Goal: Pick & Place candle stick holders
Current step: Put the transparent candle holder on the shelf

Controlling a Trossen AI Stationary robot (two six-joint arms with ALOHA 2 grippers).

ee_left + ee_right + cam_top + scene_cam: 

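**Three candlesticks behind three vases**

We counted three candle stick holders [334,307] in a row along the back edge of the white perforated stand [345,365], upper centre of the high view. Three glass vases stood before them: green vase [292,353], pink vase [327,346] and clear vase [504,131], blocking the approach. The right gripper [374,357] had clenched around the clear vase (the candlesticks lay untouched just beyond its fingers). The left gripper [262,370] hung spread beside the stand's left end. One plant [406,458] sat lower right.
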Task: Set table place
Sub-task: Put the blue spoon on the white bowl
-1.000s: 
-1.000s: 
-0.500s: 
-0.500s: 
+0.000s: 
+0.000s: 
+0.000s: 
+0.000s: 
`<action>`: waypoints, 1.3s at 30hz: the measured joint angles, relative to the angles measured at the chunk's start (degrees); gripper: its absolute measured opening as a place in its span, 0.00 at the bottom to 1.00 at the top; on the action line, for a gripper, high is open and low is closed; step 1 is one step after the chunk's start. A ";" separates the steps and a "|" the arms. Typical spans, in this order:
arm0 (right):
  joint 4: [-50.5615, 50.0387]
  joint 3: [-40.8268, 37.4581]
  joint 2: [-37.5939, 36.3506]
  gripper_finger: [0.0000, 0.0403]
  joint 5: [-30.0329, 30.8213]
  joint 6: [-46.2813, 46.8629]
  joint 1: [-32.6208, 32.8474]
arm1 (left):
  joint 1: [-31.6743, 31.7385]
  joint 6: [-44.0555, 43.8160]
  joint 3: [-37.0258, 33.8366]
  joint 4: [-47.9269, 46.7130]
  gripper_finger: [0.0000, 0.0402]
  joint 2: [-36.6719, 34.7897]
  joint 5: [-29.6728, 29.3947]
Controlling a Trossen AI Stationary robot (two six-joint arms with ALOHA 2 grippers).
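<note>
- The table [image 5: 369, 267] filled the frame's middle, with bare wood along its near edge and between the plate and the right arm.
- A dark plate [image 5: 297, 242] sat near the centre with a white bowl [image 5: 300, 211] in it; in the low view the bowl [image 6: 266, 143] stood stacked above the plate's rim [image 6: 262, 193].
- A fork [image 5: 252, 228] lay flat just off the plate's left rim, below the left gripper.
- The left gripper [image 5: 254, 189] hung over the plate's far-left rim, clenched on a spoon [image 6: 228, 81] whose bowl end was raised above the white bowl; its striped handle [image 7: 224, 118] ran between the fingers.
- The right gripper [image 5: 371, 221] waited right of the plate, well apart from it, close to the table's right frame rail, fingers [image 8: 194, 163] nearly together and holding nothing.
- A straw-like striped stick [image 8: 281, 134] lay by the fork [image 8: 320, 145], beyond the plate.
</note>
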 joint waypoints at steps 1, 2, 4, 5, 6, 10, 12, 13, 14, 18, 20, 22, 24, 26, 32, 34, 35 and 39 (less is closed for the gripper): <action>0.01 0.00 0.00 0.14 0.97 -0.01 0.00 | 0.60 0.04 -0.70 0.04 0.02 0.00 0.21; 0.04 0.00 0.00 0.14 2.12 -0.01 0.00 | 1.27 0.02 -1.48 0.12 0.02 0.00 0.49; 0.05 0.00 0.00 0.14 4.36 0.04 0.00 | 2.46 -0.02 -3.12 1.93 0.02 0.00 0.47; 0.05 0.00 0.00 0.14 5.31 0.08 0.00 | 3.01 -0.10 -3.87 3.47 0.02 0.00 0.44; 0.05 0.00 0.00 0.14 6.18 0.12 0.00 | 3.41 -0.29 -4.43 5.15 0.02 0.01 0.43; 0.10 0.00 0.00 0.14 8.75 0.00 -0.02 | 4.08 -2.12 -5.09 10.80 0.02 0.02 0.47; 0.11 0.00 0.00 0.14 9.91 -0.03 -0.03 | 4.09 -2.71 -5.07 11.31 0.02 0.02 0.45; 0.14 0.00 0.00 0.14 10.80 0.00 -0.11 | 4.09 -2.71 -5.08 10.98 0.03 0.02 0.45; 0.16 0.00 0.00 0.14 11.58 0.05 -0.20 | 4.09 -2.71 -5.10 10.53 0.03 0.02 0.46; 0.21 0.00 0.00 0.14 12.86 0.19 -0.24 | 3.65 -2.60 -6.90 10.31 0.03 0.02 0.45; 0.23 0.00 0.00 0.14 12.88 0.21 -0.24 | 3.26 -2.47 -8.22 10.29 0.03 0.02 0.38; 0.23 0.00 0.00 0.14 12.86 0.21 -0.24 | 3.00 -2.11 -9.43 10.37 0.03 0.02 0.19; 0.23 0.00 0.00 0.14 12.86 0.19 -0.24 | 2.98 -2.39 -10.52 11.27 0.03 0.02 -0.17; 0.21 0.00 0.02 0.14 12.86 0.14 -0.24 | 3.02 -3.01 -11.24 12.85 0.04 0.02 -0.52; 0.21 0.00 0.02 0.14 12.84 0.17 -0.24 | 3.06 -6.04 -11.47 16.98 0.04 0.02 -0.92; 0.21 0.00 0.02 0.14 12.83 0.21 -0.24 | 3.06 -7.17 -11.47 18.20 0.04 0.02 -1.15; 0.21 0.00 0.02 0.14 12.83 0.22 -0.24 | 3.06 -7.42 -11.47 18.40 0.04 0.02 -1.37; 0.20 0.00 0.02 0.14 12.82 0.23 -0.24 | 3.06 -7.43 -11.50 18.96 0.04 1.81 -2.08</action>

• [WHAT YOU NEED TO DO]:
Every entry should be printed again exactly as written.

• [ANSWER BELOW]:
Goal: Pick & Place candle stick holders
Current step: Put the transparent candle holder on the shelf

Controlling a Trossen AI Stationary robot (two six-joint arms with ALOHA 2 grippers).

ee_left + ee_right + cam_top + scene_cam: 

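**Three candlesticks behind three vases**

We counted three candle stick holders [334,307] in a row along the back edge of the white perforated stand [345,365], upper centre of the high view. Three glass vases stood before them: green vase [292,353], pink vase [327,346] and clear vase [504,131], blocking the approach. The right gripper [374,357] had clenched around the clear vase (the candlesticks lay untouched just beyond its fingers). The left gripper [262,370] hung spread beside the stand's left end. One plant [406,458] sat lower right.
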Task: Set table place
Sub-task: Put the blue spoon on the white bowl
-1.000s: 
-1.000s: 
-0.500s: 
-0.500s: 
+0.000s: 
+0.000s: 
+0.000s: 
+0.000s: 
`<action>`: waypoints, 1.3s at 30hz: the measured joint angles, relative to the angles measured at the chunk's start (degrees); gripper: its absolute measured opening as a place in its span, 0.00 at the bottom to 1.00 at the top; on the action line, for a gripper, high is open and low is closed; step 1 is one step after the chunk's start. A ";" separates the steps and a "|" the arms. Typical spans, in this order:
arm0 (right):
  joint 4: [-50.5615, 50.0387]
  joint 3: [-40.8268, 37.4581]
  joint 2: [-37.5939, 36.3506]
  gripper_finger: [0.0000, 0.0403]
  joint 5: [-30.0329, 30.8213]
  joint 6: [-46.2813, 46.8629]
  joint 1: [-32.6208, 32.8474]
arm1 (left):
  joint 1: [-31.6743, 31.7385]
  joint 6: [-44.0555, 43.8160]
  joint 3: [-37.0258, 33.8366]
  joint 4: [-47.9269, 46.7130]
  gripper_finger: [0.0000, 0.0402]
  joint 2: [-36.6719, 34.7897]
  joint 5: [-29.6728, 29.3947]
Controlling a Trossen AI Stationary robot (two six-joint arms with ALOHA 2 grippers).
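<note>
- The table [image 5: 369, 267] filled the frame's middle, with bare wood along its near edge and between the plate and the right arm.
- A dark plate [image 5: 297, 242] sat near the centre with a white bowl [image 5: 300, 211] in it; in the low view the bowl [image 6: 266, 143] stood stacked above the plate's rim [image 6: 262, 193].
- A fork [image 5: 252, 228] lay flat just off the plate's left rim, below the left gripper.
- The left gripper [image 5: 254, 189] hung over the plate's far-left rim, clenched on a spoon [image 6: 228, 81] whose bowl end was raised above the white bowl; its striped handle [image 7: 224, 118] ran between the fingers.
- The right gripper [image 5: 371, 221] waited right of the plate, well apart from it, close to the table's right frame rail, fingers [image 8: 194, 163] nearly together and holding nothing.
- A straw-like striped stick [image 8: 281, 134] lay by the fork [image 8: 320, 145], beyond the plate.
</note>
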 joint waypoints at steps 1, 2, 4, 5, 6, 10, 12, 13, 14, 18, 20, 22, 24, 26, 32, 34, 35 and 39 (less is closed for the gripper): <action>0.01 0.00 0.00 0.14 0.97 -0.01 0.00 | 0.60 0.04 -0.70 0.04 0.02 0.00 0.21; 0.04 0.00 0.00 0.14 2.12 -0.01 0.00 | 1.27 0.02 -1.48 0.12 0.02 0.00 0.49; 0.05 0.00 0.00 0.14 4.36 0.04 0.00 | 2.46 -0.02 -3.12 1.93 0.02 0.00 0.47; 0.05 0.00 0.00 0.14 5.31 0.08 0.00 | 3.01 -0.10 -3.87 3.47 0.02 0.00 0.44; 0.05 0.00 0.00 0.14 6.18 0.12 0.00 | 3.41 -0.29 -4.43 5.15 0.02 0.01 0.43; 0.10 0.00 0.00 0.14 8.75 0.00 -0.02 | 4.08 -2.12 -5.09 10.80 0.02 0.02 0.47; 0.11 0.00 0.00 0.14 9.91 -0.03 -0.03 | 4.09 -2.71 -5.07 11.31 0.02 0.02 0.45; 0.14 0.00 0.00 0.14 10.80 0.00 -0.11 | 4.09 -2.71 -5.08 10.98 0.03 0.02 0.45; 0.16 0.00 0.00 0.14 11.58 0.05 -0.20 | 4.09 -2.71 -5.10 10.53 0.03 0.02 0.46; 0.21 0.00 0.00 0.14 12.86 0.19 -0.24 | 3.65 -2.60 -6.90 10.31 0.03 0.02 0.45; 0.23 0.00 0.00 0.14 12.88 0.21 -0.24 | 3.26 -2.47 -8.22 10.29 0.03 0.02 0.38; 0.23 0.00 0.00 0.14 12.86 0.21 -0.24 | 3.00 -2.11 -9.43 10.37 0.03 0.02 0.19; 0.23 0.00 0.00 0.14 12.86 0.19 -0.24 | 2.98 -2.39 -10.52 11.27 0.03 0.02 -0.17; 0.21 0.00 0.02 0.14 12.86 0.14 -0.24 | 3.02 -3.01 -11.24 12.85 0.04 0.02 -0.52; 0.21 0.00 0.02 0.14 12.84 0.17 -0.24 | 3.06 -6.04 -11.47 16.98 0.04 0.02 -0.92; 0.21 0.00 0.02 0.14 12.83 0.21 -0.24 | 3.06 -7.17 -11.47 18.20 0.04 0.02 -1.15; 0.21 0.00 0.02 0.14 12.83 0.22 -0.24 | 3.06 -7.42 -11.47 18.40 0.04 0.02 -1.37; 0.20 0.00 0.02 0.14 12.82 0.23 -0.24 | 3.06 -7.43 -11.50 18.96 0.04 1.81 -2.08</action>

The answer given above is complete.